→ Required action
Print the listing as it stands, omitting all images.

→ Data to process
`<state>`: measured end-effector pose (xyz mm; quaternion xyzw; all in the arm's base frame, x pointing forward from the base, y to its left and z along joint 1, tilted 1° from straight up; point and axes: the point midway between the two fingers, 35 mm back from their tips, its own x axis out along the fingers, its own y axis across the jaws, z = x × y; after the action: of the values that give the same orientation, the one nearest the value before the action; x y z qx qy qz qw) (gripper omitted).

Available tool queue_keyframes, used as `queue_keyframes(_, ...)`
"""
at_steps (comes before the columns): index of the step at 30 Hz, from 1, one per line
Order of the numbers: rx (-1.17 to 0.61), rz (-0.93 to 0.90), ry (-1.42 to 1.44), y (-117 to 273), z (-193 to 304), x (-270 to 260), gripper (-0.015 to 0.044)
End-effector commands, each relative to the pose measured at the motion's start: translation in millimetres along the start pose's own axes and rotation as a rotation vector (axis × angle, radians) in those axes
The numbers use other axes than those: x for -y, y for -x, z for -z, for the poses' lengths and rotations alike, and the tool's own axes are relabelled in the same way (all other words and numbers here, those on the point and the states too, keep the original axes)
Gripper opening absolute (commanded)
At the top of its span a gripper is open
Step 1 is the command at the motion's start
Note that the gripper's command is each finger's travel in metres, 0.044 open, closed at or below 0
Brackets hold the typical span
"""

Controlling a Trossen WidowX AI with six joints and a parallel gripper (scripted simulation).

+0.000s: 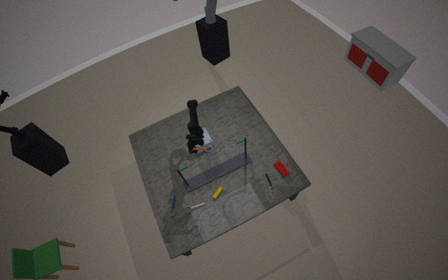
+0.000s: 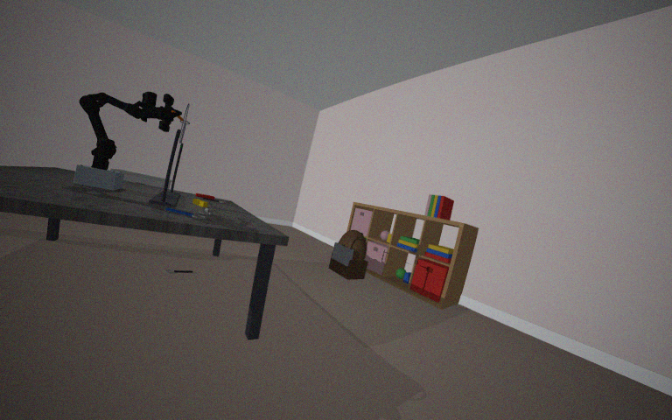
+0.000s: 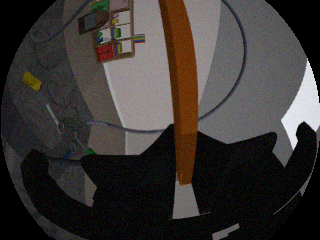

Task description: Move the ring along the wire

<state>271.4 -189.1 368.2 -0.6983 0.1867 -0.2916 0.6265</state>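
Observation:
My gripper [image 1: 195, 149] [image 2: 173, 115] [image 3: 176, 128] is shut on the orange handle [image 1: 199, 148] [image 2: 181, 118] [image 3: 180, 80] and holds it up in the air between the two posts. The ring [image 1: 208, 148] sits at the handle's far end, about midway along the wire. The thin grey wire [image 1: 224, 143] [image 3: 240, 47] curls away toward the right post [image 1: 245, 153] with its green part [image 1: 240, 142]. The left post [image 1: 183, 178] has a green part [image 1: 182, 168] too. Whether the ring touches the wire I cannot tell.
The posts stand on a grey base plate [image 1: 214, 172] on the dark table [image 1: 158, 148] [image 2: 123, 213]. In front lie a yellow block [image 1: 217, 192], a red block [image 1: 280, 168], and spare rings with blue [image 1: 173, 200], white [image 1: 197, 206] and dark [image 1: 269, 180] handles.

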Motion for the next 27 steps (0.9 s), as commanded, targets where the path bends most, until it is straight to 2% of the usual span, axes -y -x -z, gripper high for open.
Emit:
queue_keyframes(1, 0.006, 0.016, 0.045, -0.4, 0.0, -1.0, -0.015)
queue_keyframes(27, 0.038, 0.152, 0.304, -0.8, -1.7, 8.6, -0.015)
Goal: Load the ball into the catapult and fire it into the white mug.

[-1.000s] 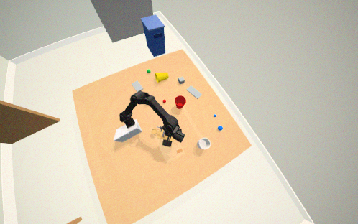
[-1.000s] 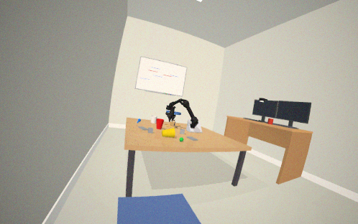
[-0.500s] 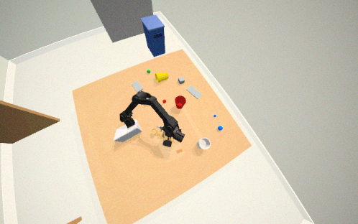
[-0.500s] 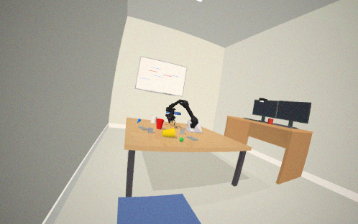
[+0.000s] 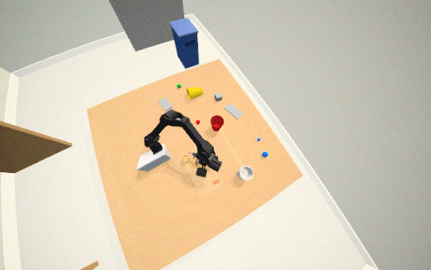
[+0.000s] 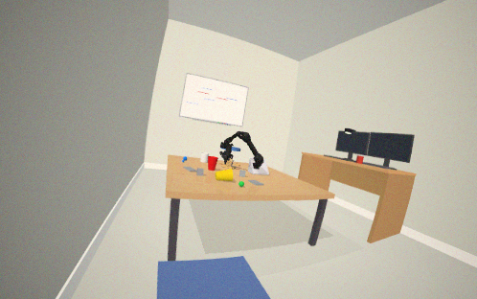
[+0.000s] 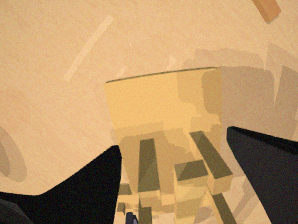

→ Response box
`<state>`: measured end-effector pose (xyz mm; quaternion xyzw; all in the arm's base frame, x pointing forward from the base, y to its left and z along joint 1, tilted 1° from straight up; point and axes: the point midway between the two fingers, 35 mm back from their tips, its own x axis out along the fingers, its own y axis across the jaws, z = x × y; after the action: of the values that give the same orientation, the one nearest the value before the action; x y z qx qy qz qw) (gripper omitted).

Available tool queue_keyframes, used as `queue_keyframes(_, ...)`
"""
at_steps (comes before the columns): index of the step at 30 Hz, from 1, one per line
Order of the numbers: rx (-1.17 to 0.61), rz (-0.93 to 0.90), ry (-1.42 to 1.44), y (-117 to 273), z (-193 to 304), x (-270 to 260), gripper (-0.015 to 0.044)
End-effector commands, each relative to the pose measured at the motion's start: translation in millimetres along the start pose's own axes and rotation as a rotation vector (axis × angle, radians) in those axes
The numbers use other axes than those: x for -y, y for -x, z for -z, for the poses' lengths and rotations alike, and the tool's own axes are relabelled in the same way (all other words and numbers here, those on the point and the states too, keep the original axes)
Gripper opening absolute (commanded)
At the top of its span a gripper is open
Step 1 is the command at the motion's start
Note that the gripper's command is each finger's travel in metres, 0.044 open, closed at or below 0
Brackets hold the typical span
"""

Controlling a Trossen WidowX AI with six joints and a parallel gripper (scripted simulation).

+0.000s: 
+0.000s: 
+0.000s: 

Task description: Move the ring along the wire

<state>271.4 -189.1 368.2 -0.6983 0.1867 -0.2916 0.6265</state>
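Observation:
My gripper [image 1: 195, 149] [image 2: 173, 115] [image 3: 176, 128] is shut on the orange handle [image 1: 199, 148] [image 2: 181, 118] [image 3: 180, 80] and holds it up in the air between the two posts. The ring [image 1: 208, 148] sits at the handle's far end, about midway along the wire. The thin grey wire [image 1: 224, 143] [image 3: 240, 47] curls away toward the right post [image 1: 245, 153] with its green part [image 1: 240, 142]. The left post [image 1: 183, 178] has a green part [image 1: 182, 168] too. Whether the ring touches the wire I cannot tell.
The posts stand on a grey base plate [image 1: 214, 172] on the dark table [image 1: 158, 148] [image 2: 123, 213]. In front lie a yellow block [image 1: 217, 192], a red block [image 1: 280, 168], and spare rings with blue [image 1: 173, 200], white [image 1: 197, 206] and dark [image 1: 269, 180] handles.
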
Motion for the next 27 steps (0.9 s), as commanded, targets where the path bends most, until it is straight to 2% of the usual span, axes -y -x -z, gripper high for open.
Emit:
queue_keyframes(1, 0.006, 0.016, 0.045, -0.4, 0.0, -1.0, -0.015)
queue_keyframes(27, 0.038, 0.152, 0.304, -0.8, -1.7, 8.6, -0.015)
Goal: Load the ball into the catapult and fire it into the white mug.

[-1.000s] 
[-1.000s] 
[-0.500s] 
[-0.500s] 
[+0.000s] 
[+0.000s] 
[+0.000s] 

The answer has been written out in full.